2) Transparency is here—and it includes money cases

The Family Court Reporting Pilot has moved from a curiosity to business-as-usual. National roll-out began 27 January 2025, via rule and practice-direction changes, with a staged commencement: public law first; private law from 1 May 2025; and lay-justices lists by 29 September 2025. The practical effect is that accredited journalists and legal bloggers may report what they see and hear, subject to a Transparency Order (TRO) preserving anonymity (especially of children) and restricting publication of core identifiers. If you were waiting for this to fade, it hasn’t.
Financial remedies have their own transparency track. The Financial Remedies Transparency Pilot started on 29 January 2024 in Birmingham, Leeds and the CFC, was extended to the RCJ on 11 November 2024, and rolled out nationwide from 29 January 2025; it now runs to 29 January 2026. Practically, reporters can attend and report FR hearings under anonymisation, and courts are encouraged to facilitate responsible reporting rather than default to blanket privacy. This changes how you draft, evidence and argue “private” money cases.
What to change in practice:
- Client preparation: your first conference should now include a “public reporting risk” script. Explain TROs in plain English—what stays private (names, DOBs, addresses, school/medical identifiers) and what might still surface (process, judicial criticism, outcome contours). Have a standing client handout mirroring the President’s guidance so clients don’t learn about transparency from a journalist’s email.
Courts and Tribunals Judiciary
- Pleadings and evidence: draft on the assumption a responsible reporter could lawfully summarise the shape of the dispute. Strip out gratuitous personal detail; keep relevance tight; isolate sensitive material in schedules that are easy to ring-fence. For FR, think twice before loading narrative into position statements that do more reputational harm than forensic good.

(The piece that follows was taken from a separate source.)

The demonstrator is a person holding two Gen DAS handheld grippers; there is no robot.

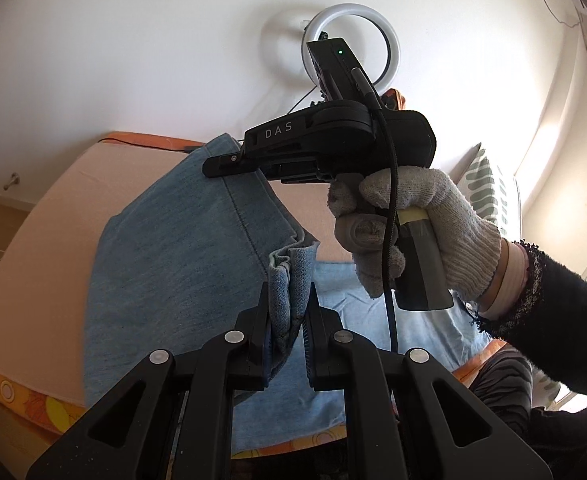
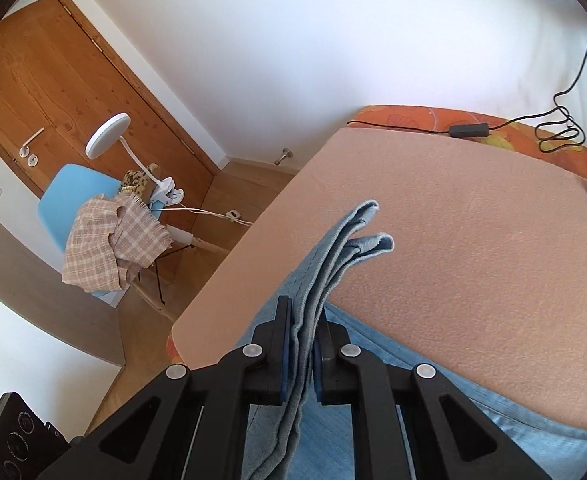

- Advocacy: be ready to argue TRO scope on your feet. Arrive with a short proposed order tailored to the case (e.g., specific restrictions for rare conditions, small schools, niche businesses). Judges are receptive to precise, proportionate limits—not generic pleas for secrecy.
- Reputation and settlement: transparency subtly re-weights risk for high-profile parties. Leverage that at FDR: the credible prospect of accurate but unwelcome reporting can concentrate minds (and open wallets). Conversely, if your client is reputationally exposed, build a settlement track that closes early, before hearings where reporting would be permitted.
The bigger picture is convergence: stronger NCDR powers plus routine transparency nudge us toward earlier, more disciplined resolution and cleaner on-the-record hearings when settlement fails. Practitioners who systematise NCDR (with audit-ready reasons to opt out) and who treat TROs as a technical tool—not a panic button—will spare clients cost, delay and collateral damage in 2025–26.